#### INSTRUCTIONS FOR THE TASK:
Within the listing below, count the lines that have the string "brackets". Answer with that number only.
++++ DATASET SECTION ++++
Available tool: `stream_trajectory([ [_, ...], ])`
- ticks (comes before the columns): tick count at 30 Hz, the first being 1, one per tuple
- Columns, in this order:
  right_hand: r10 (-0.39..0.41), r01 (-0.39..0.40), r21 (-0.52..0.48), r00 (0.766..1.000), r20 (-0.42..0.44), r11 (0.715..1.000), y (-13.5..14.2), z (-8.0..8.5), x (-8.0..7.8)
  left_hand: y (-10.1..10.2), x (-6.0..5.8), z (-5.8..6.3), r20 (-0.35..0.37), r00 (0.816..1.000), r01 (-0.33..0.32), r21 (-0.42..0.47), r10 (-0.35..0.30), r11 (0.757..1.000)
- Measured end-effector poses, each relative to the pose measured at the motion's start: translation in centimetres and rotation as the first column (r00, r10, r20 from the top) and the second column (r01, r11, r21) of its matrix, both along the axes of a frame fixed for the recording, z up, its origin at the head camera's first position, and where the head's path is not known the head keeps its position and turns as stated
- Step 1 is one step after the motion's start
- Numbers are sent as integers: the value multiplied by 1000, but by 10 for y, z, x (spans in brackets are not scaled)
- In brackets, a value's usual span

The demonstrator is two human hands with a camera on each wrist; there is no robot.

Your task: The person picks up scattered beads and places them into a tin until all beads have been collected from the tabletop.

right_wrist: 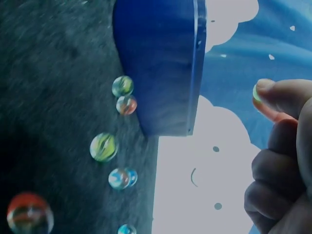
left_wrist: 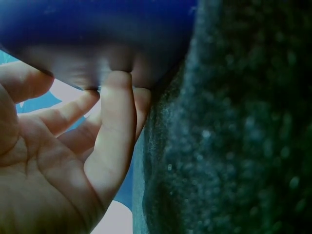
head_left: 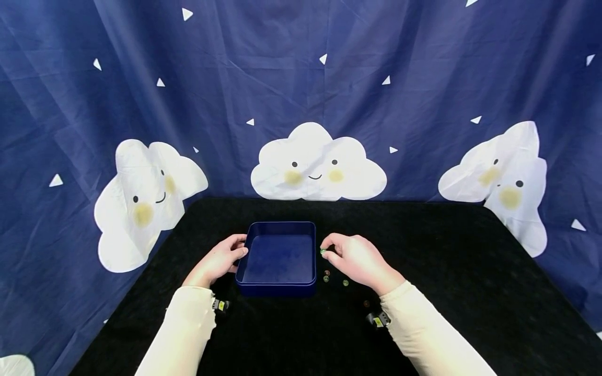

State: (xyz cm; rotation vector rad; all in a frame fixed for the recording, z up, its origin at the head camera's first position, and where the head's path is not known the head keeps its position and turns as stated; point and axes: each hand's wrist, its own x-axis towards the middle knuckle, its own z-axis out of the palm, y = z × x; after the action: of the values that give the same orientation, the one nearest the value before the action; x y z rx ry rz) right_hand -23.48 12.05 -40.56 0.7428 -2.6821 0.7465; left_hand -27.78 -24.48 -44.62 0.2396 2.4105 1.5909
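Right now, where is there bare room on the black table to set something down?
Bare: black table right of the right sleeve, and in front of the blue box between the sleeves. Crowded: the box's right side, with marbles and the right hand; the left hand takes its left.

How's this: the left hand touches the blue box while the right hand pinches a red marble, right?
Not quite: the marble in the right hand is green, as the right wrist view shows. The left hand does touch the blue box.

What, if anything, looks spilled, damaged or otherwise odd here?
Nothing looks clearly damaged or askew. Only the loose marbles look slightly odd: they lie scattered outside the box, on its right, perhaps spilled.
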Motion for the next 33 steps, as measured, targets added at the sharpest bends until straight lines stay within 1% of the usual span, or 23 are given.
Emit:
stream_trajectory([
  [11, 25, -25, 23, 1000, -9, 999, -16, 6, -2, 1, -1, -1, 12, 1000, -12, -12, 13, 1000],
  [14, 35, -35, 15, 999, -11, 999, -20, 9, -3, 1, -1, -2, 11, 1000, -17, -12, 17, 1000],
  [25, -1, 1, 1, 999, -36, 1000, -28, 19, -9, 3, 2, 0, 24, 999, -33, -15, 33, 999],
  [33, -35, 34, -19, 999, -25, 999, -19, 15, -13, 2, 1, 1, 22, 999, -29, -11, 29, 1000],
])
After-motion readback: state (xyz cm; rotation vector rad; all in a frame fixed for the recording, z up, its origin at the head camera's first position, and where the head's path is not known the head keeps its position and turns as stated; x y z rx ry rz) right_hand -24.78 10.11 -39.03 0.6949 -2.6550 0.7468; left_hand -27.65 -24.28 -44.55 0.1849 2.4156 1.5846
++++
#### RESPONSE AREA:
2